WHAT YOU ARE ASKED TO DO: The entries below must be reproduced exactly; their pictures are not part of the copy.

Items from a dataset
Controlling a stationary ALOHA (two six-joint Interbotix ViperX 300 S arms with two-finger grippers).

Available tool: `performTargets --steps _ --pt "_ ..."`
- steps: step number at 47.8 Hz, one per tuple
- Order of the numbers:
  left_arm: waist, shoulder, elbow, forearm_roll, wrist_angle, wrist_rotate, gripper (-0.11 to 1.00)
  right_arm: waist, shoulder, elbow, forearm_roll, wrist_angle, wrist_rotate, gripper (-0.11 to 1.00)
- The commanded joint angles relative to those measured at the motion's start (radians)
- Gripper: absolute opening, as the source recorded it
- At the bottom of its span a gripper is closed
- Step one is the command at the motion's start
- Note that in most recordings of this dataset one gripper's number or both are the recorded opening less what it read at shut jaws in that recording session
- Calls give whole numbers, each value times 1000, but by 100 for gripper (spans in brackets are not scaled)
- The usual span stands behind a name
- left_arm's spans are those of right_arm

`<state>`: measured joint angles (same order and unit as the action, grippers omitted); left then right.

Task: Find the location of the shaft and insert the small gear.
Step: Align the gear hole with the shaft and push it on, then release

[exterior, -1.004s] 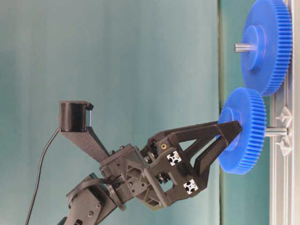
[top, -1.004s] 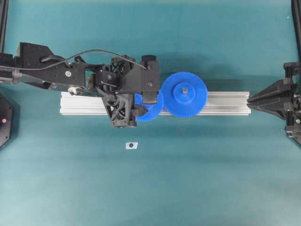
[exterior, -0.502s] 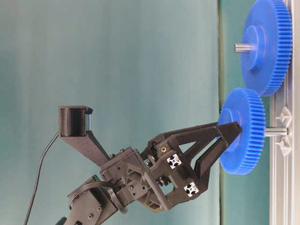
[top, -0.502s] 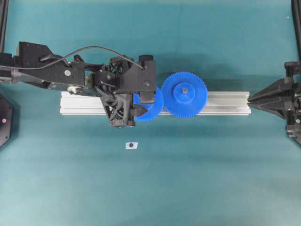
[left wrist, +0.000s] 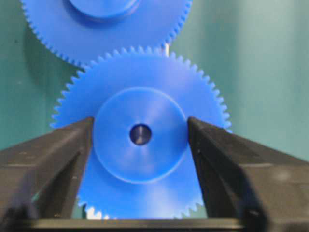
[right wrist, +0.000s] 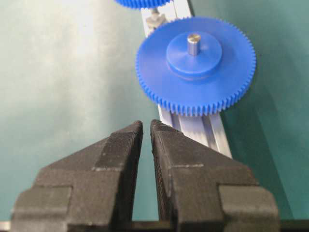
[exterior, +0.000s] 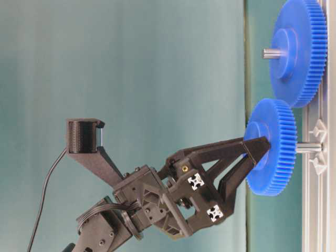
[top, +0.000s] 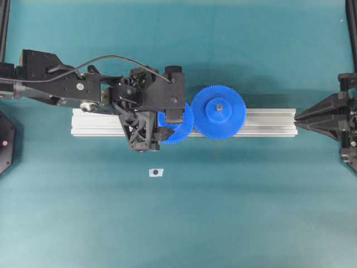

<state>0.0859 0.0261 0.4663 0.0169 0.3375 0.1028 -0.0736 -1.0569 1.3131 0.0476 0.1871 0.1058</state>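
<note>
The teal table (top: 223,212) carries an aluminium rail (top: 268,123). On the rail, just beyond the left hand (top: 165,121), sits the larger blue gear (top: 218,111), its teeth meeting the small gear (left wrist: 140,159). The left hand is clamped on the small gear's hub, holding it on the shaft (exterior: 308,148). The right hand (right wrist: 146,130) rests well apart, its fingers nearly together on nothing.

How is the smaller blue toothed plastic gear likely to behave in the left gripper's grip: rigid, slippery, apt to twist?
The smaller blue toothed plastic gear probably stays rigid: no flex shows where the left gripper clamps its raised hub. That smooth round hub might slip or rotate between the flat fingers. It looks light, hanging tilted from the hub grip alone in the table-level view.
</note>
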Motion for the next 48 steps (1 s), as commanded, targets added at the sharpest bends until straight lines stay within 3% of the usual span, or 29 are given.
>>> performTargets --steps 1,48 --pt "-6 -23 -20 3 -3 -3 83 -3 3 -12 -2 -6 8 19" --pt "3 -20 -21 3 18 -11 83 -5 -9 -14 -2 -5 8 19"
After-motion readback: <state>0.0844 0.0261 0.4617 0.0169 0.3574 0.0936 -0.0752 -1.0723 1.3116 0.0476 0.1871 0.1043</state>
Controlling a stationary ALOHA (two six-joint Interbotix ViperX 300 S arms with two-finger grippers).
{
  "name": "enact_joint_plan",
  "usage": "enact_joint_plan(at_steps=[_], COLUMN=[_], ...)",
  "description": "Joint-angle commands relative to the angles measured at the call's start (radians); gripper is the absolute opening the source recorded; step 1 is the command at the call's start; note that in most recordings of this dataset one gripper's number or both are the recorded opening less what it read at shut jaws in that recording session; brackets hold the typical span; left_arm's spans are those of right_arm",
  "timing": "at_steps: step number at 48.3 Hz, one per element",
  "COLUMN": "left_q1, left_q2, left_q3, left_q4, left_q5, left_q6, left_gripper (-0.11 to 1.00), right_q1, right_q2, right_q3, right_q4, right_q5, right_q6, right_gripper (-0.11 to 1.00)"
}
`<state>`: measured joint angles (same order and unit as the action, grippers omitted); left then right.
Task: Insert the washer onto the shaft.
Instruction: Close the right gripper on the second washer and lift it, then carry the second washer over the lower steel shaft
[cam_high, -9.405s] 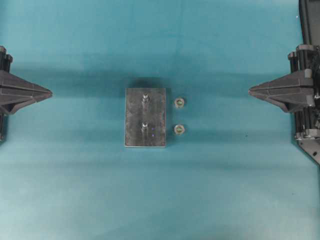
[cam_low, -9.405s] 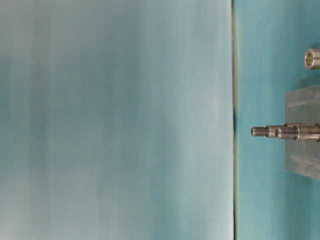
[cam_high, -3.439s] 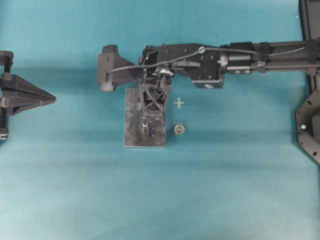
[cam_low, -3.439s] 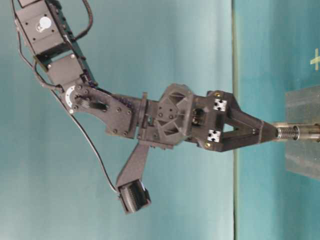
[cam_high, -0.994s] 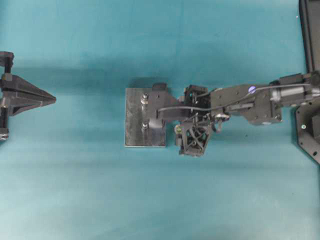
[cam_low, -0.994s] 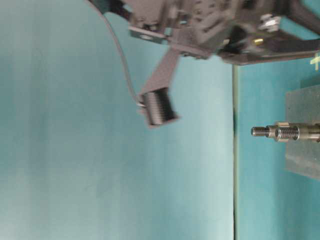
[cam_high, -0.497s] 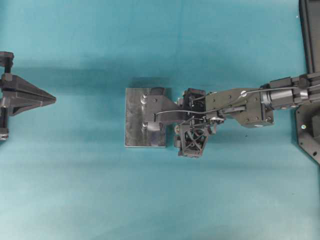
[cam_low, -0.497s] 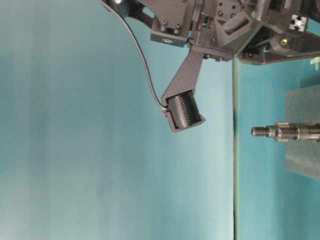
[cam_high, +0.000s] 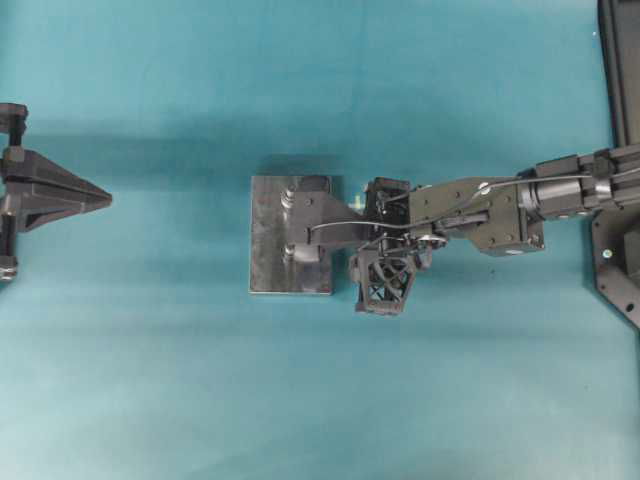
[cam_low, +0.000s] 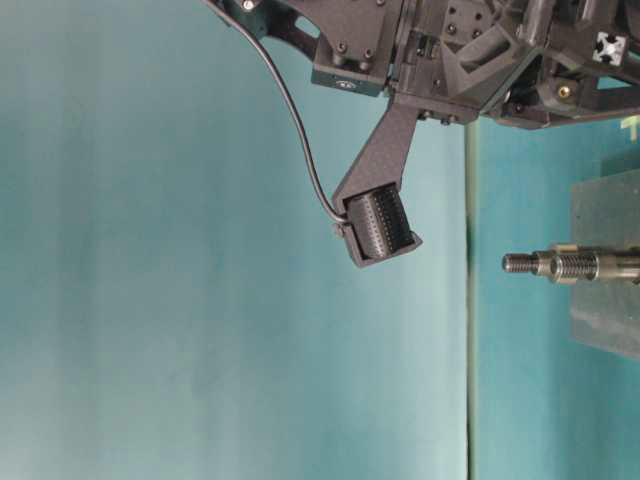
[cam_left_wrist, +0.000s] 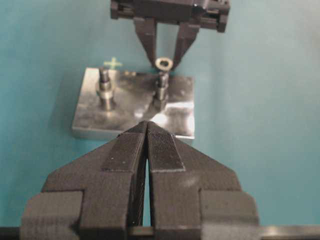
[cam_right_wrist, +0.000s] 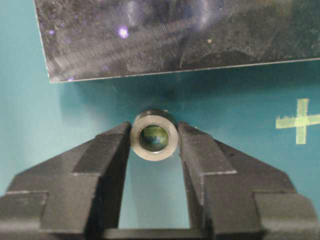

RESULT BELOW:
Controlling a stationary ALOHA (two six-joint Interbotix ViperX 300 S arms with two-finger grippers).

Available tool: `performTargets --steps _ --pt "_ ..."`
- steps: step number at 47.8 Hz, one per tuple
- Order of the numbers:
  left_arm: waist, shoulder, elbow, forearm_roll, wrist_angle, wrist_rotate, gripper (-0.11 to 1.00)
  right_arm: waist, shoulder, elbow, forearm_roll, wrist_angle, wrist_rotate, gripper (-0.11 to 1.00)
- The commanded joint angles relative to those measured at the motion's start (radians)
- Gripper: absolute opening, as the source recorded it
- At the bottom of its span a gripper is closed
- Step one is the command at the motion's start
- Note that in most recordings of this dataset one gripper's number or both are the recorded opening less what it read at shut jaws in that recording session
- Calls give whole numbers, each value times 1000, but by 100 for gripper (spans in brackets are not scaled)
- The usual span stands behind a name
- left_arm's spans are those of right_arm

`<state>`: measured joint angles (same order and unit as the action, grippers omitted); left then right.

Task: Find the location of the shaft and insert the small gear.
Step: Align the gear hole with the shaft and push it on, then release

[exterior, -1.004s] 
[top, -1.004s] 
[exterior, -0.502s] 
[top, -0.502s] 
[left wrist, +0.000s] 
[right wrist, +0.000s] 
[exterior, +0.000s] 
[top, +0.000s] 

<state>0.0859 0.0261 0.4663 0.0169 0.3375 0.1028 -0.0736 -1.0569 1.3131 0.0476 0.1871 0.1058</state>
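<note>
The teal table (top: 223,212) carries an aluminium rail (top: 268,123). On the rail, just beyond the left hand (top: 165,121), sits the larger blue gear (top: 218,111), its teeth meeting the small gear (left wrist: 140,159). The left hand is clamped on the small gear's hub, holding it on the shaft (exterior: 308,148). The right hand (right wrist: 146,130) rests well apart, its fingers nearly together on nothing.

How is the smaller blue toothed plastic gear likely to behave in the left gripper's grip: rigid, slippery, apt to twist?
The smaller blue toothed plastic gear probably stays rigid: no flex shows where the left gripper clamps its raised hub. That smooth round hub might slip or rotate between the flat fingers. It looks light, hanging tilted from the hub grip alone in the table-level view.
</note>
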Motion for the next 48 steps (1 s), as commanded, targets added at the sharpest bends until straight lines stay within 3% of the usual span, or 29 are given.
>>> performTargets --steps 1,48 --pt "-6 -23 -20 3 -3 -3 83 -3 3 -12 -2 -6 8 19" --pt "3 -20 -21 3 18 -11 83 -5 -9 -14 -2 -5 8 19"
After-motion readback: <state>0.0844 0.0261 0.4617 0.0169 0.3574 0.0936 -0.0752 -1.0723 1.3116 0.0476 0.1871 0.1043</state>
Controlling a stationary ALOHA (two six-joint Interbotix ViperX 300 S arms with two-finger grippers).
{
  "name": "enact_joint_plan",
  "usage": "enact_joint_plan(at_steps=[_], COLUMN=[_], ...)",
  "description": "Joint-angle commands relative to the angles measured at the call's start (radians); gripper is the absolute opening the source recorded; step 1 is the command at the call's start; note that in most recordings of this dataset one gripper's number or both are the recorded opening less what it read at shut jaws in that recording session; brackets hold the typical span; left_arm's spans are those of right_arm",
  "timing": "at_steps: step number at 48.3 Hz, one per element",
  "COLUMN": "left_q1, left_q2, left_q3, left_q4, left_q5, left_q6, left_gripper (-0.11 to 1.00), right_q1, right_q2, right_q3, right_q4, right_q5, right_q6, right_gripper (-0.11 to 1.00)"
}
`<state>`: measured joint angles (same order and unit as the action, grippers omitted); left then right.
Task: Insert the washer onto the shaft.
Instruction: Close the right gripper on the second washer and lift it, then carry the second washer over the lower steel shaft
[cam_high, -9.405s] 
[cam_low, -9.405s] 
[cam_high, -3.439s] 
[cam_low, -3.439s] 
[cam_high, -0.994s] 
[cam_low, -0.994s] 
[cam_high, -0.497s] 
[cam_low, -0.497s] 
[cam_high, +0.000s] 
[cam_low, +0.000s] 
[cam_left_wrist, +0.000s] 
[cam_right_wrist, +0.000s] 

No further answer is needed.